Now, how can there be two different ways of describing the same objects? If we had infinite processing power and precision, we could certainly reconstruct the infinitely large from the infinitely small, or understand the infinitely small by its role in the infinitely large, and the two forms of knowledge might perfectly coincide. In a world of finite means, however, it seems likely that some objects will be best understood one way, other objects the other way - and yet other objects may be available only to yet other modes of understanding.

There is no guarantee that everything that can be understood by anti-reduction could equivalently be reconstructed by reduction without infinite means - that there is a bottom-up algorithm that halts, or whatever else is your metaphor for how knowledge proceeds. This is nothing new: deterministic chaos is also a statement about the limitations of a mode of description (mechanics) that is, in principle, perfectly consistent and causally complete. It points to the fact that one has to look at a different set of observables to form a description that is simpler than the thing it describes, and scientifically operational.

There is also no guarantee that anti-reduction is both useful in itself, and usefully formalized. Usefulness can be argued from the abundance of deeply anti-reductive intuitions in almost every qualitative science. However, when it comes to the possibility of formalizing it, there is very little evidence for or against. Older attempts - von Bertalanffy's general system theory and the like - rapidly abandoned the problem of analyzing natural systems in favor of designing artificial ones (2). And recently renewed interest in those concepts (systems biology, systems thinking...) has simply led to a different sort of reduction, inspired and powered by these artificial systems.

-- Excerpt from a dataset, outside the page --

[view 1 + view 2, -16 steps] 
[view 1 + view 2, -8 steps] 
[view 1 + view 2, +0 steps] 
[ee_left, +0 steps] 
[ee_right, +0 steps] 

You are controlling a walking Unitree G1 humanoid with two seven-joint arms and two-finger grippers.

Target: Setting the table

Nowadays, vocal anti-reductionism is mostly found in pseudoscience, or in the handwaviest of science, when it is not a catchy rebranding of confused reductionism. But I believe that this failure is a mere historical accident, and in no way a sign that there is truly no good research to be done here. The one science that could never be anything but anti-reductionist is grammar, and as such, I am quite inclined to present it as the model to follow and expand. Some day, I might even try to argue that the human ability to understand phenomena by anti-reduction comes from repurposing our hardwired cognitive module for grammar (if one is willing to believe, with Chomsky, that such a thing exists) while reduction is intrinsically visual-spatial.

(1) When I talk about understanding an object from something larger than it, this does not mean the usual mathematical idea of belonging to a set or class. What matters is not whether the object is part of something, but how the object relates to what it is part of. If there is only one such relation, "X is a member of Y", then there is no functional distinction. And indeed, set membership is often equated to assigning a property to the object itself (being red equals belonging to the set of red objects), which is a reductionist action.

(2) With some success, see for instance cybernetics and computer architecture.